# What am I doing wrong with egg custard



## debodun (Apr 28, 2016)

I like custard once in a while, but I've tried it several times and it always come out watery or separated. My mom used to make it all the time - easy recipe - for every cup of milk, beat in one egg and 1/2 cup white sugar. Pour into cups and bake 30 min at 300°. So what's my problem?


----------



## Fern (Apr 28, 2016)

You could be over baking it.


----------



## RadishRose (Apr 28, 2016)

Try a water bath. Place the cups in a pan of hot water, about halfway up the cups to heat gently.


----------



## fureverywhere (Apr 28, 2016)

Plus using a whisk instead of a spoon. My aunt made the most lovely lemon sponge pie. Everyone else attempted it and it never worked. After experimenting I figured it out. I think the secret was a whisk.


----------



## Jackie22 (Apr 28, 2016)

fureverywhere said:


> Plus using a whisk instead of a spoon. My aunt made the most lovely lemon sponge pie. Everyone else attempted it and it never worked. After experimenting I figured it out. I think the secret was a whisk.

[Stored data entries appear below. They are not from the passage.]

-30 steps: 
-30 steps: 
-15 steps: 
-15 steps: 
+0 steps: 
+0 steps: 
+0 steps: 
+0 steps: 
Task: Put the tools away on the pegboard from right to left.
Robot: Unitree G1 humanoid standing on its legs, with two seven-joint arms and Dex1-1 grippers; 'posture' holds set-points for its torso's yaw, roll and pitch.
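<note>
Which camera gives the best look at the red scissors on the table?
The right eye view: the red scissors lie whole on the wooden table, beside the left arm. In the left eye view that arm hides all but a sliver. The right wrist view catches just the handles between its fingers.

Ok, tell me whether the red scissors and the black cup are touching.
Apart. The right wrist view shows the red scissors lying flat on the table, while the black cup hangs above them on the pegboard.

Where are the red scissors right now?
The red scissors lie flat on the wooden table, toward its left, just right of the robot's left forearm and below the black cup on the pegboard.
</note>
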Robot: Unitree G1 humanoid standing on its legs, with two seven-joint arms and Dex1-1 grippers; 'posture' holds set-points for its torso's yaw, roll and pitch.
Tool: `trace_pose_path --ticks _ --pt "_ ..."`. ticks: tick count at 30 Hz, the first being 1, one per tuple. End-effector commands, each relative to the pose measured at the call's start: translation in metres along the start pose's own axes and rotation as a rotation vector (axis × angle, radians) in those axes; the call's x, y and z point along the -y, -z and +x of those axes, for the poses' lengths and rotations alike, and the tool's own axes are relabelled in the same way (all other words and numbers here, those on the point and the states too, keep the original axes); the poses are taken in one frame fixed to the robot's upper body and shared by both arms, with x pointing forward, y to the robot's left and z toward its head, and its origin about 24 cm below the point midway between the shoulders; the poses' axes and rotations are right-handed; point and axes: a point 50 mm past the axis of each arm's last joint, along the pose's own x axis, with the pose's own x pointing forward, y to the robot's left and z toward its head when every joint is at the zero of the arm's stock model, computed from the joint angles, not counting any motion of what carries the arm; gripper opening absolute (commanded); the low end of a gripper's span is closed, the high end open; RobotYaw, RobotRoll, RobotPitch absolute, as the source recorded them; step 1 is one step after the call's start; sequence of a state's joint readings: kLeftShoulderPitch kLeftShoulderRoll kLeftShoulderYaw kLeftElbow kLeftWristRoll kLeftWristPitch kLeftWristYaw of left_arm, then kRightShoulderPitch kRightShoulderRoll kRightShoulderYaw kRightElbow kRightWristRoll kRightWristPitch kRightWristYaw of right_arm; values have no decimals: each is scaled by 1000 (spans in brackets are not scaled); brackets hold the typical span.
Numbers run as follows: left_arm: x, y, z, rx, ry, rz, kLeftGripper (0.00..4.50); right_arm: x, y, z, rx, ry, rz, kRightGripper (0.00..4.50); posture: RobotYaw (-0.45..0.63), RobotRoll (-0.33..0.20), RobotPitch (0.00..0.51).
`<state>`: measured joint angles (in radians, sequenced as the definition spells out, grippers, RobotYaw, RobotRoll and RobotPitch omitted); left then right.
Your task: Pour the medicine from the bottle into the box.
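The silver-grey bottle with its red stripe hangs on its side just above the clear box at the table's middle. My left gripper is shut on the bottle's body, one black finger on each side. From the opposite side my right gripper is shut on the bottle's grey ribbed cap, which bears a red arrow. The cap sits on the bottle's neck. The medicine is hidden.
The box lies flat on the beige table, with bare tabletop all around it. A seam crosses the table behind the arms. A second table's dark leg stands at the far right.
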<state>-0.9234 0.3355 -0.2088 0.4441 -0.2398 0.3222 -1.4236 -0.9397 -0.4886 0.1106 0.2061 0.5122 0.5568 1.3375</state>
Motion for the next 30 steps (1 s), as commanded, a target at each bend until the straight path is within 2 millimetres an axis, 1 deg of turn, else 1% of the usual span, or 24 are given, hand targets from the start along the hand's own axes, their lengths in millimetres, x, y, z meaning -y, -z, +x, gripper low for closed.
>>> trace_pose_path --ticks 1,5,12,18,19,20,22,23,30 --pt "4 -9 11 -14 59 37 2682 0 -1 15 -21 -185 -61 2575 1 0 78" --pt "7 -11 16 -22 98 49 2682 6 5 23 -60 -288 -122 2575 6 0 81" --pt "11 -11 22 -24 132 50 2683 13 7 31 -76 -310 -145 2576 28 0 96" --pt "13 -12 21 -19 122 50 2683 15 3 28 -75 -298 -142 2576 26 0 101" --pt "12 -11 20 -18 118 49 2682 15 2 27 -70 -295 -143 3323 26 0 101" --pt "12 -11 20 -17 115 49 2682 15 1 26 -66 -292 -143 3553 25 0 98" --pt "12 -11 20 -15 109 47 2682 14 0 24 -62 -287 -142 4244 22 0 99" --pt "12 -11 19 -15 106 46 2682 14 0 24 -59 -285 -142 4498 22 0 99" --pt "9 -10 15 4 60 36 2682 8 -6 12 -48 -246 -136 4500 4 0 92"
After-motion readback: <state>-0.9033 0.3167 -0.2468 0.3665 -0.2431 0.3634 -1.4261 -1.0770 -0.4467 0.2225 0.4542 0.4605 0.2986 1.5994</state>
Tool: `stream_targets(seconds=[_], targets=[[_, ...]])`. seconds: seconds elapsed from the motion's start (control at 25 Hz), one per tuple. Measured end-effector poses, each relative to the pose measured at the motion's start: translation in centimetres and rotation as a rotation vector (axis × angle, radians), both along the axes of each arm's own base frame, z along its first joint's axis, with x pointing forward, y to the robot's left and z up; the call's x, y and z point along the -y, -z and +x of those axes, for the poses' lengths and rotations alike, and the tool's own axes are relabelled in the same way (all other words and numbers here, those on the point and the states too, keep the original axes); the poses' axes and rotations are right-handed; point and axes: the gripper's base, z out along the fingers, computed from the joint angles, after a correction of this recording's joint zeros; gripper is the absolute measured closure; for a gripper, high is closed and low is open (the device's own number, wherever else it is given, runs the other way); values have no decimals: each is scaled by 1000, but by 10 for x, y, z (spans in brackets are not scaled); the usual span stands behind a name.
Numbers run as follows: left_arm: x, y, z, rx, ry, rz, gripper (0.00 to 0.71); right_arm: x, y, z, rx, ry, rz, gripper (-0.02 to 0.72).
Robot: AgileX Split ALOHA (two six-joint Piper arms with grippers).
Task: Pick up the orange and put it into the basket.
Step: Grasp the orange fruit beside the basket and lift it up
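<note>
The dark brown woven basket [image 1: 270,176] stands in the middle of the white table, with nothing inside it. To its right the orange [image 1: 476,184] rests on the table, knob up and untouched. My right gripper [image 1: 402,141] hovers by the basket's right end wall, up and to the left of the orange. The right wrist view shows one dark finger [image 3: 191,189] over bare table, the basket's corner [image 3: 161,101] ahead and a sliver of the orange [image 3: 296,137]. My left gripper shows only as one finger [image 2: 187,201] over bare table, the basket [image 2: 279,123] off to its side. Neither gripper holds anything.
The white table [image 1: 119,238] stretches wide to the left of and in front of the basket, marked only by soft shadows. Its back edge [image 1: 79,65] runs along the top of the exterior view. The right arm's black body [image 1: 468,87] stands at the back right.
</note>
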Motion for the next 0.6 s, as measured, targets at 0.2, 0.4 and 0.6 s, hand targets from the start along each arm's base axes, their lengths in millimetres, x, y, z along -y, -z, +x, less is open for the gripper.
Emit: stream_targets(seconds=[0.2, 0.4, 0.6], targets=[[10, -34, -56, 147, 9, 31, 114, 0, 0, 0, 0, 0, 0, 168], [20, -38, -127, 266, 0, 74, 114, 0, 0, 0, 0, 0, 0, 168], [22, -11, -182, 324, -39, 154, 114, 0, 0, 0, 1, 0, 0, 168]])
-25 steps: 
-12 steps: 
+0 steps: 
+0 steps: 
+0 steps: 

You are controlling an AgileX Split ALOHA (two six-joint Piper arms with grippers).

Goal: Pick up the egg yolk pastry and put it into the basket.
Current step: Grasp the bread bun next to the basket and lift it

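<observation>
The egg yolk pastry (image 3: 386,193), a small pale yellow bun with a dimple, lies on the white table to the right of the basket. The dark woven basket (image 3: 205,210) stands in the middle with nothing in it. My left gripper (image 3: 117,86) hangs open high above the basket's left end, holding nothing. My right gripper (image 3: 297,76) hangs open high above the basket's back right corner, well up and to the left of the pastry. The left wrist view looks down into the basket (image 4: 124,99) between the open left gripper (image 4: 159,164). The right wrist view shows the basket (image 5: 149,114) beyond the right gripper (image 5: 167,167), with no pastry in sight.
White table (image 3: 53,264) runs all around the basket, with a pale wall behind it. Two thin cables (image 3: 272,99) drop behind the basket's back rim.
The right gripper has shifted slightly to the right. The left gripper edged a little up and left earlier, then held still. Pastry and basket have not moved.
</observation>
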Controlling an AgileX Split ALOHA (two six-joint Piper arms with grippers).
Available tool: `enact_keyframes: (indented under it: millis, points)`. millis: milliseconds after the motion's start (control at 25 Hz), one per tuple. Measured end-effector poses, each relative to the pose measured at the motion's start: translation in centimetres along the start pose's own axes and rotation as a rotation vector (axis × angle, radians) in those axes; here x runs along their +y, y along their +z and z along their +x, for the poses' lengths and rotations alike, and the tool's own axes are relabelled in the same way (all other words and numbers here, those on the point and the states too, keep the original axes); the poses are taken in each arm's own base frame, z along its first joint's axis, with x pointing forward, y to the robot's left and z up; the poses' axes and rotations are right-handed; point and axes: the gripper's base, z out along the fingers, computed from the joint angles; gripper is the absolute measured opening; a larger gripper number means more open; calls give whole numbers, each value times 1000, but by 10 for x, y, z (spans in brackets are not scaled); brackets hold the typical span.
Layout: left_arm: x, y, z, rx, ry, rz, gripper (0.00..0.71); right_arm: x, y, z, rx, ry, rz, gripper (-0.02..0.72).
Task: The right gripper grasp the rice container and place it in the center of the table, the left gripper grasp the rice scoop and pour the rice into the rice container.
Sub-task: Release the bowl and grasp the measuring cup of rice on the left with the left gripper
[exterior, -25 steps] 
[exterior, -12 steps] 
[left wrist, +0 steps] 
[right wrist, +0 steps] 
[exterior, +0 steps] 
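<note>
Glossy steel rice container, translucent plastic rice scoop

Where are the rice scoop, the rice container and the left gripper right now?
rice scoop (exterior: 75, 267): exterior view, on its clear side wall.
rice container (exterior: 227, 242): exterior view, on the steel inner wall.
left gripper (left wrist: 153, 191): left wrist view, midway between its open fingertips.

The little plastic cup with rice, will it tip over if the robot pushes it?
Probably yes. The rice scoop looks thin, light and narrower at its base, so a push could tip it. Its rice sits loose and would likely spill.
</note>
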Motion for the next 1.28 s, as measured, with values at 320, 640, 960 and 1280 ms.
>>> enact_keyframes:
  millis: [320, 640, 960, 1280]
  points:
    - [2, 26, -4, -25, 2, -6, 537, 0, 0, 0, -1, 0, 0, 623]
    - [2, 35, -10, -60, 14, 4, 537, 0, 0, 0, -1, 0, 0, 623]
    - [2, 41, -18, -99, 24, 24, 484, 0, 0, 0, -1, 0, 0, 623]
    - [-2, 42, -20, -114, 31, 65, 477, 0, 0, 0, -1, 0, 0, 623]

You may be right, fur.....I discovered this past Christmas when making pecan pies, that I was beating the egg mixture too much (with a mixer)...the pies were always runny...read in a cook book to use a whisk instead.


----------



## hellomimi (May 9, 2020)

I separate the yolks from the egg whites and add evaporated milk and condensed milk to sweeten. I also add 1/2 tsp vanilla and 1 tsp grated lemon rind. I blend the mixture and put them in pans called llanera and cover tightly with aluminum foil. I use the water bath method and let it cook for an hour.


----------



## C'est Moi (May 10, 2020)

hellomimi said:


> I separate the yolks from the egg whites and add evaporated milk and condensed milk to sweeten. I also add 1/2 tsp vanilla and 1 tsp grated lemon rind. I blend the mixture and put them in pans called llanera and cover tightly with aluminum foil. I use the water bath method and let it cook for an hour.


Just curious, but why separate the yolks from whites if you're just going to mix them back together?


----------



## Aunt Bea (May 10, 2020)

Custard is tricky stuff.

Weeping usually means that it is overcooked or cooked at too high a temperature.

I would use whole milk or add some heavy cream to low-fat milk, use a water bath, and double-check the temperature of your oven.

When we were kids my mother used to put a teaspoon of strawberry jam in the bottom of the custard cups before carefully adding the custard mixture. 

Keep at it!


----------



## hellomimi (May 10, 2020)

C'est Moi said:


> Just curious, but why separate the yolks from whites if you're just going to mix them back together?


I use the egg whites for other dishes. It is only the yolks that go into the custard.


----------



## In The Sticks (May 12, 2020)

Could it be that eggs vary in size, so you have to adjust the volume of milk to suit?

Some dishes can be that way.


----------